Nikon D200s have also dropped with the introduction of the D3 and D300. Something to consider if you're determined to switch.

Personally I'm all Nikon, but I'd use whatever suits me best. Very good chance I'll be going for the D300 in the spring.


----------



## zlinger (Aug 28, 2007)

They are both good... but I would say Nikon. I have a D80 and it is an outstanding camera. I debated for a long time which way to go, talked to people, and tested the cameras. I ended up with the D80 over the D40 (or Canon)... more options and the ergonomics felt more natural for me.

The kit optics are known to be excellent for all Nikon cameras. The bodies are well constructed. I lug my Nikon around in the mountains on climbs and backcountry ski trips. It is a very rugged camera, but still relatively lightweight.
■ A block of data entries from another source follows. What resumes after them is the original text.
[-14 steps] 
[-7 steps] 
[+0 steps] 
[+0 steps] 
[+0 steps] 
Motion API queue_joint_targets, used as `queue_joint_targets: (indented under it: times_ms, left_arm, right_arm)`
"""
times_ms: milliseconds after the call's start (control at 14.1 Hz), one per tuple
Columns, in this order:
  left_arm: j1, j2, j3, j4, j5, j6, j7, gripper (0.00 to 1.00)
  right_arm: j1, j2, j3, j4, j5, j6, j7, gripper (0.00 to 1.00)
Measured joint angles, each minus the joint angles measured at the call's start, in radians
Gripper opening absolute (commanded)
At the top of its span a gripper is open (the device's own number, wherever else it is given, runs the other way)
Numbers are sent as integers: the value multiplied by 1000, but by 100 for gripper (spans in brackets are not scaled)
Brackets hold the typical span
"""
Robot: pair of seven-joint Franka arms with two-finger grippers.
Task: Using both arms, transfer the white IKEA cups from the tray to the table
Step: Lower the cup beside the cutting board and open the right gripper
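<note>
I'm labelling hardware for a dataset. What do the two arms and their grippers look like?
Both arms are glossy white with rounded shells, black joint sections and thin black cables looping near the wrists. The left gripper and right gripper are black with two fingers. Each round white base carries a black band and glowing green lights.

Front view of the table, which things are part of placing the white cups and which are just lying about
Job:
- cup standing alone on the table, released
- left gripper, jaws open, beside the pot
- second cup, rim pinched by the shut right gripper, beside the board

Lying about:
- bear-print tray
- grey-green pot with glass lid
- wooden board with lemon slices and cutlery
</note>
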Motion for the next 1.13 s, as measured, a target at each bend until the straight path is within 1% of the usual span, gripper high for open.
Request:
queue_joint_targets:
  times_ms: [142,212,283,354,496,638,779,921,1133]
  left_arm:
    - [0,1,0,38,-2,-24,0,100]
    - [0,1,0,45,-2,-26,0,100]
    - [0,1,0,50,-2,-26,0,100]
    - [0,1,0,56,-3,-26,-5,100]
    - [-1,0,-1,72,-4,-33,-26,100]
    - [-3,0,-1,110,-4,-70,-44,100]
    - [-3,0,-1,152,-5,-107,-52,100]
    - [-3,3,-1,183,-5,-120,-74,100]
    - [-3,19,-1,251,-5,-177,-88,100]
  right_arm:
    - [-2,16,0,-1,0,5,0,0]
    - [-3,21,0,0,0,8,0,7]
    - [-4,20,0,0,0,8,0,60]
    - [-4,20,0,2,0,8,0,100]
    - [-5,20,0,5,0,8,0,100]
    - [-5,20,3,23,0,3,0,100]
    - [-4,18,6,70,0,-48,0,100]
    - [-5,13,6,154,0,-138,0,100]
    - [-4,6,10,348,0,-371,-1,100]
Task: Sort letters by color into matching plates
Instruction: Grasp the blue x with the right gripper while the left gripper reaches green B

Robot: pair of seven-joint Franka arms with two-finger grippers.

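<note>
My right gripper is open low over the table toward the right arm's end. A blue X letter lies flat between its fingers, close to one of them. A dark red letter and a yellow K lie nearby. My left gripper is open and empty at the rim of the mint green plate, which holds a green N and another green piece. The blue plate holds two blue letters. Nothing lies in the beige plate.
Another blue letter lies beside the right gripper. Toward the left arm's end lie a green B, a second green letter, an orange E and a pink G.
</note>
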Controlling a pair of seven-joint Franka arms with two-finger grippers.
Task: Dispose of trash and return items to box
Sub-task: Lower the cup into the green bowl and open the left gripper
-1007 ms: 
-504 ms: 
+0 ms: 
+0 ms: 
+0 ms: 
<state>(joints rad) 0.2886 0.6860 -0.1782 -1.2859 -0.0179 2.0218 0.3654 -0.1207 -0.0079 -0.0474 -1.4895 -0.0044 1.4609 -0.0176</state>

Nikon has been around for a long time... they make superb dSLR's and kit lenses.

I have nothing against Canon, since I have used some of their point n' shot cameras in the past. But if I'm spending top $$$ on an SLR I want to get it from a company that has their primary focus on photography and perfection with design. Professionals, prosumers, and consumers in both camps will argue the Nikon vs. Canon debate... but it all comes down to your gut feeling, personal preference, and of course, budget. Go to the stores... test the cameras and don't rush into buying.

In ending here, the way I look at it -- Nikon makes great cameras! Canon makes great camera too.. plus photocopiers!


----------



## sinjin (Jul 12, 2003)

I compared your two choices for about a month then took a 90 degree turn and bought the Pentax K100D. 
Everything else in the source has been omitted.